Batch Solver [Beta β]



Here's a video tutorial I made on using it:





And written documentation from Trangium:








Batch Solver Documentation


Puzzle: This field determines which puzzle is to be solved, therefore determining what the move notation is. 3x3x3, 2x2x2, Pyraminx, Megaminx, and Skewb are natively supported puzzles: just selecting that puzzle on the dropdown is sufficient. The batch solver also supports custom puzzle definiti...




docs.google.com


----------



## efattah (Nov 13, 2022)

I'm skeptical. I'd like to see you or anyone re-generate (by computer) all 57 OLL's and 21 PLL's and maybe 50 ZBLL algorithms and if your utility can pick the well known best of these, then I'll believe it. If it is capable of even finding the best solution for half of those cases, I will be extremely impressed and use the utility immediately. Of course one of the big problems with alg generation is the shortest algorithm is not the fastest, even if it appears to be quick & ergonomic.


----------



## OreKehStrah (Nov 13, 2022)

efattah said:


> I'm skeptical. I'd like to see you or anyone re-generate (by computer) all 57 OLL's and 21 PLL's and maybe 50 ZBLL algorithms and if your utility can pick the well known best of these, then I'll believe it. If it is capable of even finding the best solution for half of those cases, I will be extremely impressed and use the utility immediately. Of course one of the big problems with alg generation is the shortest algorithm is not the fastest, even if it appears to be quick & ergonomic.


How do you think the evaluator was trained? Iirc with the tuning done it puts out the top PLL algs within the top 10 rankings every time. The point isn’t that it will tell you what is the best alg. It just narrows down the results of what is and isn’t worth checking.


----------



## Burrito (Nov 13, 2022)

Is there a short and easy tutorial for this Batch Solver? Or is ksolve+ a better alternative?


----------



## Thom S. (Nov 13, 2022)

efattah said:


> I'm skeptical. I'd like to see you or anyone re-generate (by computer) all 57 OLL's and 21 PLL's and maybe 50 ZBLL algorithms and if your utility can pick the well known best of these, then I'll believe it. If it is capable of even finding the best solution for half of those cases, I will be extremely impressed and use the utility immediately. Of course one of the big problems with alg generation is the shortest algorithm is not the fastest, even if it appears to be quick & ergonomic.

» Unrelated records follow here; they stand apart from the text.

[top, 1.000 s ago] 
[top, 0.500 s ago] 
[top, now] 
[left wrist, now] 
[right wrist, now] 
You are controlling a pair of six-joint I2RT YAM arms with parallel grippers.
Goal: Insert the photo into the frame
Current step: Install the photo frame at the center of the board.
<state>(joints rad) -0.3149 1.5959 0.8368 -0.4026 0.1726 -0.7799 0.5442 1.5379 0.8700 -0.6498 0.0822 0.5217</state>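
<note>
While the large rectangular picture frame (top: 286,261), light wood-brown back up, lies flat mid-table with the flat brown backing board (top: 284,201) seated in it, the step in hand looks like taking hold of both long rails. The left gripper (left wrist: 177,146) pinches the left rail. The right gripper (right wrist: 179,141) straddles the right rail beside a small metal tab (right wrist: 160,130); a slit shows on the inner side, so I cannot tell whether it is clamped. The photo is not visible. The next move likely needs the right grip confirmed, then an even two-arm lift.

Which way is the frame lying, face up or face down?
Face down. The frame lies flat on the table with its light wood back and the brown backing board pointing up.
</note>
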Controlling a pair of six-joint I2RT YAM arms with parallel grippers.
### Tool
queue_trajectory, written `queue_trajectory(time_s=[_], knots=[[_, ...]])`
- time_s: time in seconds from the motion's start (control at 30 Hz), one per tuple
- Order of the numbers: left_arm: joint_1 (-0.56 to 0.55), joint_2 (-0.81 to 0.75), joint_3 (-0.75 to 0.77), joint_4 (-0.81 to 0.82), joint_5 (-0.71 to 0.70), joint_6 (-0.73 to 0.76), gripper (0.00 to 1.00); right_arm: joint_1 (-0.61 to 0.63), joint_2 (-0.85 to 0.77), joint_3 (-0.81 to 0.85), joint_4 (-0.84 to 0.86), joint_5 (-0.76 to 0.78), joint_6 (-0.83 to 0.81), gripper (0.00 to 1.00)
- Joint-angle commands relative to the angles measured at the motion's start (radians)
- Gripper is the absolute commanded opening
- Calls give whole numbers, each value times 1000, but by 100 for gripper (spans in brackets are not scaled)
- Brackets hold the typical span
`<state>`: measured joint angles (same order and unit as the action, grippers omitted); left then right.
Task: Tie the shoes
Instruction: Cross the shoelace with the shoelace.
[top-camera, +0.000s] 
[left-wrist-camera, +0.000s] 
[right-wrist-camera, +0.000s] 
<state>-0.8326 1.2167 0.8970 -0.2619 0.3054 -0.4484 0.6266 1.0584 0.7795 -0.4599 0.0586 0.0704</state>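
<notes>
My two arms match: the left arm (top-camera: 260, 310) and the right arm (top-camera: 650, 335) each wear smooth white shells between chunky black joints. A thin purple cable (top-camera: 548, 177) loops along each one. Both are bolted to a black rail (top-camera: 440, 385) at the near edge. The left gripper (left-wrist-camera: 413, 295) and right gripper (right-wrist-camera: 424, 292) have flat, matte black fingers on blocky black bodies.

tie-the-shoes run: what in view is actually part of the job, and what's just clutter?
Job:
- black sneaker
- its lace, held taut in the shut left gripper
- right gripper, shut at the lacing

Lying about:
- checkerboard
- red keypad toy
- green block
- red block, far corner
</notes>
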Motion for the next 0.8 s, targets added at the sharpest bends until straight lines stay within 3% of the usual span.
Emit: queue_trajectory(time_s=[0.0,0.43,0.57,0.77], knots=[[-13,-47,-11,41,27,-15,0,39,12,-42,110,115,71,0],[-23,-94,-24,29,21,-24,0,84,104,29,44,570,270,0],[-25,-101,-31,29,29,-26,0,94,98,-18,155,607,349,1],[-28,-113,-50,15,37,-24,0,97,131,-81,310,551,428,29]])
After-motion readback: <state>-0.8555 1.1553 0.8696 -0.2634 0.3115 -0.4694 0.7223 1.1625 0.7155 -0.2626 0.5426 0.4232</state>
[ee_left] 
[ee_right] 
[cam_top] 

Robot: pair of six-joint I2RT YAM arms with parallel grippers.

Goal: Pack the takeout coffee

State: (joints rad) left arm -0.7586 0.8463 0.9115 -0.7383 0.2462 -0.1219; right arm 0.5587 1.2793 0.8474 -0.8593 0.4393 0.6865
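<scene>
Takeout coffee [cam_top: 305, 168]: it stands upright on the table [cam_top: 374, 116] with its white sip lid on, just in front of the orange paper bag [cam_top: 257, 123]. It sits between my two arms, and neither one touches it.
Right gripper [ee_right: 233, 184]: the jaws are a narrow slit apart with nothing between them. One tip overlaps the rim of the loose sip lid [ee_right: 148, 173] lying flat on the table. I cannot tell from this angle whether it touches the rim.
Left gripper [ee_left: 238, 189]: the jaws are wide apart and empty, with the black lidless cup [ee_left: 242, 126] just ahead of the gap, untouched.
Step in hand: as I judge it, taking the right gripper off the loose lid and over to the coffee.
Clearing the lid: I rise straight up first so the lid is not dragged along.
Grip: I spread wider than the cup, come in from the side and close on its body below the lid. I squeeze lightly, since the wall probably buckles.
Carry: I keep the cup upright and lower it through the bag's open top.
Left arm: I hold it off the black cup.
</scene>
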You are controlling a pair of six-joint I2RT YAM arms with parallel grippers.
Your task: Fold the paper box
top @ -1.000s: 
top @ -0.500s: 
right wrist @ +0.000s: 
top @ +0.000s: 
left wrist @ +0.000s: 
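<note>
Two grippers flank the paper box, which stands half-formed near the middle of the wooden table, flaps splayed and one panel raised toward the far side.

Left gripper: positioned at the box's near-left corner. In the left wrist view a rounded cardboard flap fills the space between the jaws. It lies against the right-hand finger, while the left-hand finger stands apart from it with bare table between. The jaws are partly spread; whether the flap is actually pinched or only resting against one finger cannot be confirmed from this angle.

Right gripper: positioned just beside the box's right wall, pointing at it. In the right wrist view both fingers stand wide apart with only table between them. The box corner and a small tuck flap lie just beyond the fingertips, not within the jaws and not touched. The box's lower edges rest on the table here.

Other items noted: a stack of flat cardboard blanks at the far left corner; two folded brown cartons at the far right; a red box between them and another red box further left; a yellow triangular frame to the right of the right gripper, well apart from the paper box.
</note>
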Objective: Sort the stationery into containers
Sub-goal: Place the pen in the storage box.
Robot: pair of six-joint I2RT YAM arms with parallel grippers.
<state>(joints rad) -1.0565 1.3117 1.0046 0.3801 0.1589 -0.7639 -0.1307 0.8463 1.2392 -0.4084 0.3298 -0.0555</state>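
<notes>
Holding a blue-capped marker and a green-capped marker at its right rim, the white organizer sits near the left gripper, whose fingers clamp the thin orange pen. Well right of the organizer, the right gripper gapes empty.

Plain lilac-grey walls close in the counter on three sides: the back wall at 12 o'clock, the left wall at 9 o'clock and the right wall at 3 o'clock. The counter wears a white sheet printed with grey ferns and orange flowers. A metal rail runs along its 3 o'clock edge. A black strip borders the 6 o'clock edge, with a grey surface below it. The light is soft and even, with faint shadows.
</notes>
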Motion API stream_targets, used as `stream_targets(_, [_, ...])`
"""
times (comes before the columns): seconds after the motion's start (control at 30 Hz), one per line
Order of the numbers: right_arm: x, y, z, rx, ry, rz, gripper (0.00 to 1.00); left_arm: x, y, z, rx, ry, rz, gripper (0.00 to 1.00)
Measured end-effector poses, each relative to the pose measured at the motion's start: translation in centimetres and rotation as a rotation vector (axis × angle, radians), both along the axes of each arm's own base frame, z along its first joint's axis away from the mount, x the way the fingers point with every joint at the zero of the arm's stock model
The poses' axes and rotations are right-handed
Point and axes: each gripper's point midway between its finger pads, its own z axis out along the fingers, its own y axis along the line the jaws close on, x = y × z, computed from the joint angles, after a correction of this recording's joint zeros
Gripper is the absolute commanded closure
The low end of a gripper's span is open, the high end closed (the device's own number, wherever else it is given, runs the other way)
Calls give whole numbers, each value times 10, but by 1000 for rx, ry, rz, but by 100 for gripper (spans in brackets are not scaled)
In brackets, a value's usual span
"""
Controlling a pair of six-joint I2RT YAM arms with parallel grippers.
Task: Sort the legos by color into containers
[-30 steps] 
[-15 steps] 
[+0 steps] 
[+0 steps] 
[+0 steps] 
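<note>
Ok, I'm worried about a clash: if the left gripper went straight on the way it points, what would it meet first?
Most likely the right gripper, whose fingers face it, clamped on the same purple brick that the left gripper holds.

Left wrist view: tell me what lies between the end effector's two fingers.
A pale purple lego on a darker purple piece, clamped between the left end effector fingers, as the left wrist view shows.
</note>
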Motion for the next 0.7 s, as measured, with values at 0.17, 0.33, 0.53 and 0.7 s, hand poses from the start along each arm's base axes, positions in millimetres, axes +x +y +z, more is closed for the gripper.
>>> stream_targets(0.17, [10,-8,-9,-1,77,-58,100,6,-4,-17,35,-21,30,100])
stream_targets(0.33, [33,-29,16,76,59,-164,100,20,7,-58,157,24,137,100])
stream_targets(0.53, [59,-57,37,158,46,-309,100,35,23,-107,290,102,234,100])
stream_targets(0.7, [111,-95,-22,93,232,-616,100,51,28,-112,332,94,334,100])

How to lose a lot of the respect you have from me.

This thread in a nutshell.

What is a good Cube solver?
There is no solver that does what I want it to do
There is. Here's how to use it.
I don't believe it works. I'm also not gonna try it out.

But, to answer the question asked, you'll likely won't find a web app since Html isn't meant for such powerful computation.


----------



## Burrito (Nov 13, 2022)

Thom S. said:


> How to lose a lot of the respect you have from me.
> 
> This thread in a nutshell.
> 
> ...


Thanks for the info guys!


----------



## OreKehStrah (Nov 13, 2022)

efattah said:


> I'm skeptical. I'd like to see you or anyone re-generate (by computer) all 57 OLL's and 21 PLL's and maybe 50 ZBLL algorithms and if your utility can pick the well known best of these, then I'll believe it. If it is capable of even finding the best solution for half of those cases, I will be extremely impressed and use the utility immediately. Of course one of the big problems with alg generation is the shortest algorithm is not the fastest, even if it appears to be quick & ergonomic.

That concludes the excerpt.